*** Exercise materials ***

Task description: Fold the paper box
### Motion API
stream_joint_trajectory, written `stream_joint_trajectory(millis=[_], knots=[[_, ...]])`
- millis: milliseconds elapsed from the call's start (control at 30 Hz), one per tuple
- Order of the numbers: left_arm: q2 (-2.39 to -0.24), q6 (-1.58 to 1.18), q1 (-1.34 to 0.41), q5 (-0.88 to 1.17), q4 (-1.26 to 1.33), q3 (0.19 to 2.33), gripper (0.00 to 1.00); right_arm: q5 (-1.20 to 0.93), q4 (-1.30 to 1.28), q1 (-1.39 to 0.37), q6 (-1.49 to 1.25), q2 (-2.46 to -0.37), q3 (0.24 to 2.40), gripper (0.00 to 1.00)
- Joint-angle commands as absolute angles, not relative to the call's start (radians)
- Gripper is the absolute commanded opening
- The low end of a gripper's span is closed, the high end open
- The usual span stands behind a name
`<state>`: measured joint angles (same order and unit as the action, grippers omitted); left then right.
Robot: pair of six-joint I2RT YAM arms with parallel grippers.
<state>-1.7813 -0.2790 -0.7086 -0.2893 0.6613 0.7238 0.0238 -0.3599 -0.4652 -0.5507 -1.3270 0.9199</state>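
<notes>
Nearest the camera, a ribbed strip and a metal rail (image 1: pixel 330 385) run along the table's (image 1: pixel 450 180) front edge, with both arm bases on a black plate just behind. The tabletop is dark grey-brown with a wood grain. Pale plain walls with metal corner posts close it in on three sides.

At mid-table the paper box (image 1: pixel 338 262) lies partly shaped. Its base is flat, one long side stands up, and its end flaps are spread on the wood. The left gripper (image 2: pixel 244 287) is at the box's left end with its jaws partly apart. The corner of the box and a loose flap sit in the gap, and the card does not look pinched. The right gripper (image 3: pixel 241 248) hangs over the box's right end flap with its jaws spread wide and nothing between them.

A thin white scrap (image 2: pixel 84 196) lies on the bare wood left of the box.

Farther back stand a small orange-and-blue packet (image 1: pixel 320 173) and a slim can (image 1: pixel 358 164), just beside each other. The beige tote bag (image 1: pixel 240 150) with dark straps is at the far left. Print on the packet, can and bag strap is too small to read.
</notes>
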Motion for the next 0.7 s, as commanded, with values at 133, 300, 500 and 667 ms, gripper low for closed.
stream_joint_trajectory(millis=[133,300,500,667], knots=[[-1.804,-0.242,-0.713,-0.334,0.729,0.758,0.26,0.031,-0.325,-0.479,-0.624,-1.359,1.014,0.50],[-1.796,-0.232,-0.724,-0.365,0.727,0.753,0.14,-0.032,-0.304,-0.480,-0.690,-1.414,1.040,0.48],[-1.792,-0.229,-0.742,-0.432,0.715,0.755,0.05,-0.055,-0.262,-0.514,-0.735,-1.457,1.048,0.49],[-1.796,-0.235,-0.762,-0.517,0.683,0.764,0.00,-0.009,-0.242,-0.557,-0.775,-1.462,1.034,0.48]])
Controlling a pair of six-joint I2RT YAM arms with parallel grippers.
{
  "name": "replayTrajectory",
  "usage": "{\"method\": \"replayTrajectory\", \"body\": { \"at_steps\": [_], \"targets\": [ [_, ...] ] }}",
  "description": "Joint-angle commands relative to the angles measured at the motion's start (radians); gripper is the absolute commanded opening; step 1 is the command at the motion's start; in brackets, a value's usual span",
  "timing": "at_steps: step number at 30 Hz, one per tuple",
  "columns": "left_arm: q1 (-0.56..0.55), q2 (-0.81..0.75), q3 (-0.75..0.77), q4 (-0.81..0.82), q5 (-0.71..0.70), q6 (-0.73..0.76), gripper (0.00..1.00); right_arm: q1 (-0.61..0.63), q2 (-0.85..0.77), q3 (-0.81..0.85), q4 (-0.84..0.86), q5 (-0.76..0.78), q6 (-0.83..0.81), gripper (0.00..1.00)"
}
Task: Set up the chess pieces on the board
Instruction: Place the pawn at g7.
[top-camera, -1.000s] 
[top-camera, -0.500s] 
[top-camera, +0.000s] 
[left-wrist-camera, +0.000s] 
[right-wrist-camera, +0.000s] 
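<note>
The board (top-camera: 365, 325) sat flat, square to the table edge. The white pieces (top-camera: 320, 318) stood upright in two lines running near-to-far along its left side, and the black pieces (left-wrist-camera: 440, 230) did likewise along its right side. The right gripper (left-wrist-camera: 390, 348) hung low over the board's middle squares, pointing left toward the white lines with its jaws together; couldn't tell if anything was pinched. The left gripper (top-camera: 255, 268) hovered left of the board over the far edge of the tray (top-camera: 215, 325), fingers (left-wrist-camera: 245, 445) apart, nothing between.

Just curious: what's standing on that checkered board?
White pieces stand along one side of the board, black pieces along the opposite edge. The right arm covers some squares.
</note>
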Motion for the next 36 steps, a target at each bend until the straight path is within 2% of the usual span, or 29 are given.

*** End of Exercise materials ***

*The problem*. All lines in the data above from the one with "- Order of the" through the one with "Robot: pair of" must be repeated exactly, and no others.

*Answer to this exercise*.
- Order of the numbers: left_arm: q2 (-2.39 to -0.24), q6 (-1.58 to 1.18), q1 (-1.34 to 0.41), q5 (-0.88 to 1.17), q4 (-1.26 to 1.33), q3 (0.19 to 2.33), gripper (0.00 to 1.00); right_arm: q5 (-1.20 to 0.93), q4 (-1.30 to 1.28), q1 (-1.39 to 0.37), q6 (-1.49 to 1.25), q2 (-2.46 to -0.37), q3 (0.24 to 2.40), gripper (0.00 to 1.00)
- Joint-angle commands as absolute angles, not relative to the call's start (radians)
- Gripper is the absolute commanded opening
- The low end of a gripper's span is closed, the high end open
- The usual span stands behind a name
`<state>`: measured joint angles (same order and unit as the action, grippers omitted); left then right.
Robot: pair of six-joint I2RT YAM arms with parallel grippers.

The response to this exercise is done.